Two lines below mark the span: the one containing "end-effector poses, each" and the one containing "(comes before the". Set down both, plus every line between, exactly as they stand, and nothing else.

+ + + + +

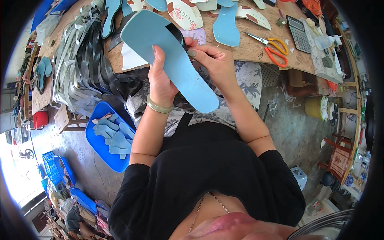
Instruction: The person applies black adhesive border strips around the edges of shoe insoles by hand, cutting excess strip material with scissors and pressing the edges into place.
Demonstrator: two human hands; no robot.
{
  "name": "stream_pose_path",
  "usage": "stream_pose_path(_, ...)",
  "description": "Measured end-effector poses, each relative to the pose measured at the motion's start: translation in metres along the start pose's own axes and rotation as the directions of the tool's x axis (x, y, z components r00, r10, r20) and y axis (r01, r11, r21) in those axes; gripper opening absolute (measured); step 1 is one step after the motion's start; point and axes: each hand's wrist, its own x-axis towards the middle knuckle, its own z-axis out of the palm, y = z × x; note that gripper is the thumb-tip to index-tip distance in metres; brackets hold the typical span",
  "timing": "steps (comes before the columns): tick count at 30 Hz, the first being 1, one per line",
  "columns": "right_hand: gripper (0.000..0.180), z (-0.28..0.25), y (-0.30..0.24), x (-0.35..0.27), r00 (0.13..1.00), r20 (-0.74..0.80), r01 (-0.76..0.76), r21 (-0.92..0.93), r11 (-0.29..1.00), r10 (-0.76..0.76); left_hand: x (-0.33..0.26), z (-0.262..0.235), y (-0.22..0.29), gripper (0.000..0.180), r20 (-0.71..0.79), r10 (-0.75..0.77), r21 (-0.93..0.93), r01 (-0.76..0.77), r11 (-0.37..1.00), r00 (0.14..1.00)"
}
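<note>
1. a cluttered workroom with a concrete floor [280, 126] bends round the rim of the view; a wooden counter [250, 53] crosses the top, with loose soles along its far edge, orange-and-yellow-handled scissors [265, 41] and a calculator [299, 36] to the right.
2. a thick bundle of grey and black strips [76, 60] drapes off the counter on the left, and below it a blue tub [89, 134] on the floor holds more pale blue soles [120, 142].
3. the blue sole [182, 68] being worked on is held up in front of the counter's near edge, slanting from upper left to lower right.
4. the left hand [162, 80] has its grip clamped on that sole, thumb flat on the blue face; the right hand [219, 66] bends its thumb and forefinger close together at the right edge, beside a black piece [175, 33].
5. the step in hand looks like setting or pressing that black piece along the edge; the next move probably calls for a steady left hold while the right fingertips work the rim evenly.
6. i cannot tell whether the right grip is closed on the black piece or only on the edge; the sole's underside and most left fingers are hidden, and the far soles are cut off by the top.
</note>
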Motion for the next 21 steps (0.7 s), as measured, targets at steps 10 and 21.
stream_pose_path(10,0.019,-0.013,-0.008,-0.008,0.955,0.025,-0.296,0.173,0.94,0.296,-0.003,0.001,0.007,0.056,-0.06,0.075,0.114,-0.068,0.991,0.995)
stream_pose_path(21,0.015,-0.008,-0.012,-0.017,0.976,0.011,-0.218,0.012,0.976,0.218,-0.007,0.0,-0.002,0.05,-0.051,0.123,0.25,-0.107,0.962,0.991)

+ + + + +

- **Response area**
  "description": "Measured end-effector poses, each relative to the pose measured at the motion's start: translation in metres along the start pose's own axes and rotation as the directions of the tool's x axis (x, y, z components r00, r10, r20) and y axis (r01, r11, r21) in those axes; gripper opening absolute (measured); step 1 is one step after the motion's start; point and axes: each hand's wrist, its own x-axis towards the middle knuckle, its own z-axis out of the palm, y = z × x; note that gripper is the thumb-tip to index-tip distance in metres; brackets hold the typical span",
  "timing": "steps (comes before the columns): tick count at 30 Hz, the first being 1, one per line",

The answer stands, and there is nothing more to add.